* **Task directions**
Would you repeat the data below exactly, taking out the images?
=== Dataset section ===
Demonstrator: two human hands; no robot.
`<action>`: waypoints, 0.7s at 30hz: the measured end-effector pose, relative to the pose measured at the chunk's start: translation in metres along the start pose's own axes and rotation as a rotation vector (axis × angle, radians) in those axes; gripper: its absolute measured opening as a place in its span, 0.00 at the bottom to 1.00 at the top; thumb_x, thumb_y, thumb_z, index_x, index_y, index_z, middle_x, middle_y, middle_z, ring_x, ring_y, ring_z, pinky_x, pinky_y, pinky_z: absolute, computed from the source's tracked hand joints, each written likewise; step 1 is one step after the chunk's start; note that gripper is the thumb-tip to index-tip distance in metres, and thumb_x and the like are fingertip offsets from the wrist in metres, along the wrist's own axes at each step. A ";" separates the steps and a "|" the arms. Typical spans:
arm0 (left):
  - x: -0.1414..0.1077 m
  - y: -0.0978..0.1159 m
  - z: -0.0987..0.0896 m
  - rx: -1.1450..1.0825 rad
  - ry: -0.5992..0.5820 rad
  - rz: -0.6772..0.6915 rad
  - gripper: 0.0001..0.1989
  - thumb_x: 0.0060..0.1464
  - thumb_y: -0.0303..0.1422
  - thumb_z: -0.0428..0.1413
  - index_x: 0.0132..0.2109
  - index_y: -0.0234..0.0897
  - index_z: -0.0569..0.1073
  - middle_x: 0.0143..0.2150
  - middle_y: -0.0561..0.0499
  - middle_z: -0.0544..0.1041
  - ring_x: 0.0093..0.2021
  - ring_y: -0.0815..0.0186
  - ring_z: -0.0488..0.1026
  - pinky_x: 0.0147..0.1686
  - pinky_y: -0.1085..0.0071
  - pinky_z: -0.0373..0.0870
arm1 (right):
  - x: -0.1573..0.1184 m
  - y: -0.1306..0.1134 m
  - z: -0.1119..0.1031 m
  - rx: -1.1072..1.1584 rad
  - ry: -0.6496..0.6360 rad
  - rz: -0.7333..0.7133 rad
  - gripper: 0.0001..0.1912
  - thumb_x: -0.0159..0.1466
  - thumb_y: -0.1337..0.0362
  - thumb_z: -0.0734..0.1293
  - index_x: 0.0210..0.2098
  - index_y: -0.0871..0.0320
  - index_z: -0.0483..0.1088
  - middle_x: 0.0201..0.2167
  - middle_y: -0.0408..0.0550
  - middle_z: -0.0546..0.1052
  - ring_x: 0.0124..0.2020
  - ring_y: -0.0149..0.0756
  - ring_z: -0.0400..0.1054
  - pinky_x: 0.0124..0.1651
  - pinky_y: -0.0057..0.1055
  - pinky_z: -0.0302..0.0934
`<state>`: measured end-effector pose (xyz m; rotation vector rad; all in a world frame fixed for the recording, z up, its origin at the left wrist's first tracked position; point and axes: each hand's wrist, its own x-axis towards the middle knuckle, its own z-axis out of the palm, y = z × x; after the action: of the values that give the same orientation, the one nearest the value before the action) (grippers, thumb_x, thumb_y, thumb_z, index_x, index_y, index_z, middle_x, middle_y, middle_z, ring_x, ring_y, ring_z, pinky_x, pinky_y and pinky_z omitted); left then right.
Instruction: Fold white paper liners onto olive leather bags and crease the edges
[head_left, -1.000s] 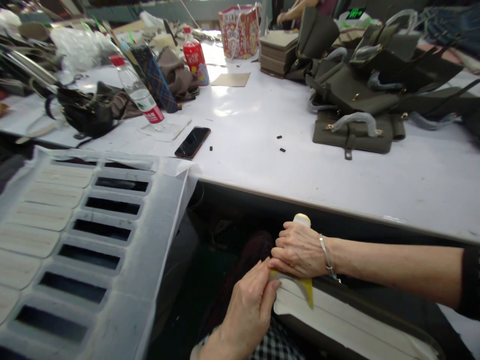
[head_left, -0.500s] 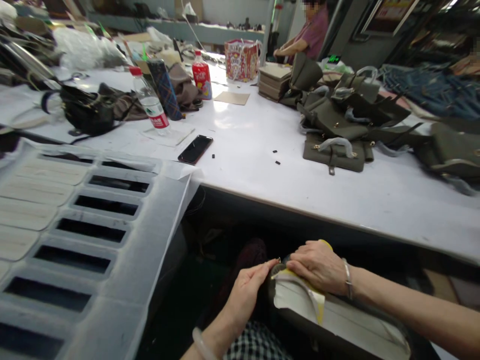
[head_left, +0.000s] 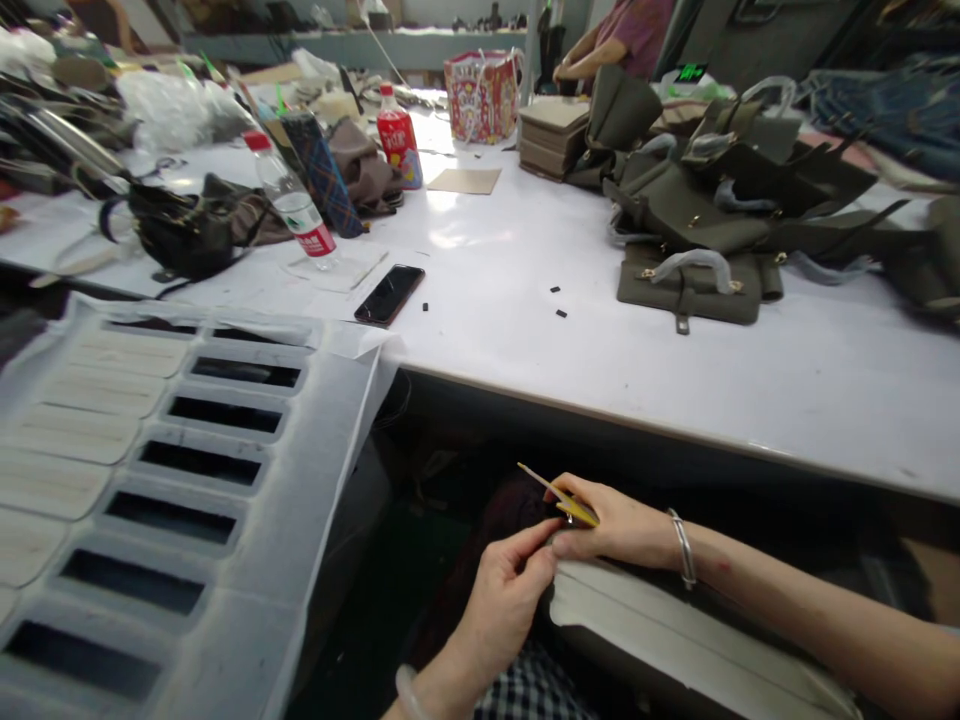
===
* **Answer space**
Demonstrator: two human hands; no robot.
`<action>`: waypoints, 0.7s at 30hz: the measured end-effector pose, relative to the pose measured at the chunk's start: translation in metres along the start pose's own axes and rotation as a rotation vector (axis × angle, radians) in those axes; gripper: its absolute measured opening as a place in its span, 0.00 at the bottom to 1.00 at the top; thumb_x, thumb_y, thumb_z, index_x, index_y, index_z, middle_x, middle_y, middle_z, ring_x, ring_y, ring_z, pinky_x, pinky_y, pinky_z: absolute, computed from the source's tracked hand joints, each written likewise; step 1 is one step after the chunk's start; note that gripper is the thumb-tip to index-tip distance in metres, and thumb_x and the like are fingertip offsets from the wrist in metres, along the wrist's own axes at each step. A ";" separates the steps and a "|" the arms. Typical spans:
arm0 (left):
  - x: -0.1414..0.1077 m
  - y: -0.0978..0.1159 m
  - z: -0.0987..0.0896 m
  - rx: -1.1450..1.0825 rad
  - ry: -0.5992..0.5820 rad
  - rz: -0.6772..0.6915 rad
  - gripper: 0.0001..0.1989
  - thumb_x: 0.0060..0.1464
  - thumb_y: -0.0303..0.1422
  - thumb_z: -0.0428..0.1413
  - index_x: 0.0132..0.2109
  - index_y: -0.0234..0.0897
  - index_z: -0.0569..0.1073
  - middle_x: 0.0143..0.2150
  - middle_y: -0.0561..0.0499
  - middle_z: -0.0544..0.1041
  - ring_x: 0.0093..0.2021
  - ring_y: -0.0815..0.0186
  - ring_z: -0.0488..0.1026
  - pinky_x: 0.0147..0.1686
  - pinky_y: -0.1085..0.0071
  - pinky_z: -0.0373..0.0870
arm1 (right):
  - x: -0.1573..0.1184 m
  - y: -0.1306..0.1134 m
  - z: -0.1119..0.1031 m
  - rx: -1.1072..1.1584 rad
  - ry: -0.6496..0.6360 rad
  - rz: -0.7333..0.7133 rad
  - gripper: 0.0001..0.1912
  - thumb_x: -0.0159..0.1466
  - thumb_y: -0.1337..0.0362
  - thumb_z: -0.0734..0.1293
  - index_x: 0.0210..0.2098
  - index_y: -0.0871..0.0320
  - index_z: -0.0483..0.1088
  - middle_x: 0.0201..0.2167
  - middle_y: -0.0408..0.0550
  - middle_z: -0.0546..0.1052
  - ring_x: 0.0124..0.2020
  - ring_y: -0.0149..0.0756
  - ring_z: -0.0400..0.1054
  - pinky_x: 0.0124..0.1651
  - pinky_y: -0.0057..0.1055
  - pinky_z: -0.0302..0.0934
`<state>`: measured end-effector pose (xyz m; rotation vector rad; all in a world frame fixed for the recording, z up, its origin at the left wrist's first tracked position; point and axes: each hand's wrist, its own x-axis towards the middle knuckle, its own z-axis out of the palm, y = z × x; after the action: of the values that give the same orientation, the one nearest the value before the action) (grippers, thumb_x, thumb_y, thumb_z, index_x, index_y, index_z, middle_x, middle_y, middle_z, ring_x, ring_y, ring_z, pinky_x, pinky_y and pinky_z omitted); left then right.
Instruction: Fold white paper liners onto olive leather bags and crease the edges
[head_left, -1.000s] 
[head_left, -0.500s] 
[head_left, +0.000s] 

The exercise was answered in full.